**What to work on:** From the first line to the last, print the data exactly as it appears.

*** Data excerpt ***

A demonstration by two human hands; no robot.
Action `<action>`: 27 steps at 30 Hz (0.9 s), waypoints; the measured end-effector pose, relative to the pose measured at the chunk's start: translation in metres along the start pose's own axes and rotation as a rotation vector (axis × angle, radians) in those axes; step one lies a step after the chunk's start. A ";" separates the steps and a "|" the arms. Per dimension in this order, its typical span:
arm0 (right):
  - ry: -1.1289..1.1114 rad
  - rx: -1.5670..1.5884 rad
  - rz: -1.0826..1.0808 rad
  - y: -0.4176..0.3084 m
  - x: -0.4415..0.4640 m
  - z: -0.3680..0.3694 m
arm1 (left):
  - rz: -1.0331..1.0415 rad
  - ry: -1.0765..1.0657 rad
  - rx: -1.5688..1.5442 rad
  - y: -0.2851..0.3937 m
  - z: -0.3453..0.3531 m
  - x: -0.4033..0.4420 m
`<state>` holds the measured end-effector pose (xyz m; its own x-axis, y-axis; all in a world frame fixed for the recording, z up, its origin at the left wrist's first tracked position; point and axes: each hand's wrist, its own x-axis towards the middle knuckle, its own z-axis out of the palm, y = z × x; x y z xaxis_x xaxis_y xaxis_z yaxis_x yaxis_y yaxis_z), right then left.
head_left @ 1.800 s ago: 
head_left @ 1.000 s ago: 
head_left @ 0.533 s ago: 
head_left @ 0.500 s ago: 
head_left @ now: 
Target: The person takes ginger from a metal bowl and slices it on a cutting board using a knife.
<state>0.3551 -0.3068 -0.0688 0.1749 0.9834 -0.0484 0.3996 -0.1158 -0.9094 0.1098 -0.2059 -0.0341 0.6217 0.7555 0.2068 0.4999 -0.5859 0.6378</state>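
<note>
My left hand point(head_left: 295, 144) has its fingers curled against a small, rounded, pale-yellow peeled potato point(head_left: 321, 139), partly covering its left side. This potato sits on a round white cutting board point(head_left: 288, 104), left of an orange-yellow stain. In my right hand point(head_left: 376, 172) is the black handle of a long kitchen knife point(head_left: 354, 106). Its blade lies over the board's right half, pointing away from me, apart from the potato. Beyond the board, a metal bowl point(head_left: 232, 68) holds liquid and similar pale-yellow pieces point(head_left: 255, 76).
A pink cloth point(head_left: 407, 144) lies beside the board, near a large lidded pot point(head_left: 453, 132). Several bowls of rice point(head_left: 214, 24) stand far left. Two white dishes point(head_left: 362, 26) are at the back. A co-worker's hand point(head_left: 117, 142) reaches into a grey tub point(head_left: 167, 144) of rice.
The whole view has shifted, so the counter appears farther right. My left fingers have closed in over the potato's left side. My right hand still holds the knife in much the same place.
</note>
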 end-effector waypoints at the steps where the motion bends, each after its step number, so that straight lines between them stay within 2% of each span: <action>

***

**Final answer:**
A demonstration by two human hands; no robot.
Action `<action>`: 27 steps at 30 Hz (0.9 s), waypoints; the measured end-effector pose, relative to the pose measured at the chunk's start: translation in metres along the start pose's own axes and rotation as a rotation vector (axis × angle, radians) in those axes; step one lies a step after the chunk's start. A ";" separates the steps and a "|" the arms. Per dimension in this order, its typical span:
arm0 (right):
  - ry: -1.1289..1.1114 rad
  - rx: -1.5670..1.5884 rad
  - rz: -1.0826..1.0808 rad
  - y: -0.4176..0.3084 m
  - x: -0.4415..0.4640 m
  - z: -0.3680..0.3694 m
arm1 (left):
  - rz: -1.0331..1.0415 rad
  - ry: -1.0765..1.0657 rad
  - rx: -1.5688..1.5442 rad
  - y: -0.2851..0.3937 m
  - z: -0.3453..0.3531 m
  - x: -0.4033..0.4420 m
`<state>` holds the measured end-effector pose (xyz m; its own x-axis, y-axis; all in a world frame fixed for the recording, z up, its origin at the left wrist's first tracked position; point and axes: each hand's wrist, its own x-axis towards the middle knuckle, its own z-axis out of the palm, y = z × x; x y z xaxis_x xaxis_y xaxis_z yaxis_x yaxis_y yaxis_z), right then left.
head_left @ 1.800 s ago: 
head_left @ 1.000 s ago: 
head_left @ 0.533 s ago: 
head_left @ 0.500 s ago: 
head_left @ now: 
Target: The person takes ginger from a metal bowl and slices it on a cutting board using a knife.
<state>0.3551 -0.3068 -0.0688 0.1749 0.9834 -0.0484 0.3996 -0.1158 -0.9094 0.1098 -0.2059 -0.0341 0.6217 0.7555 0.2068 0.4999 -0.5859 0.6378</state>
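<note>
My left hand point(head_left: 295, 144) has its fingers curled against a small, rounded, pale-yellow peeled potato point(head_left: 321, 139), partly covering its left side. This potato sits on a round white cutting board point(head_left: 288, 104), left of an orange-yellow stain. In my right hand point(head_left: 376, 172) is the black handle of a long kitchen knife point(head_left: 354, 106). Its blade lies over the board's right half, pointing away from me, apart from the potato. Beyond the board, a metal bowl point(head_left: 232, 68) holds liquid and similar pale-yellow pieces point(head_left: 255, 76).
A pink cloth point(head_left: 407, 144) lies beside the board, near a large lidded pot point(head_left: 453, 132). Several bowls of rice point(head_left: 214, 24) stand far left. Two white dishes point(head_left: 362, 26) are at the back. A co-worker's hand point(head_left: 117, 142) reaches into a grey tub point(head_left: 167, 144) of rice.
The whole view has shifted, so the counter appears farther right. My left fingers have closed in over the potato's left side. My right hand still holds the knife in much the same place.
</note>
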 end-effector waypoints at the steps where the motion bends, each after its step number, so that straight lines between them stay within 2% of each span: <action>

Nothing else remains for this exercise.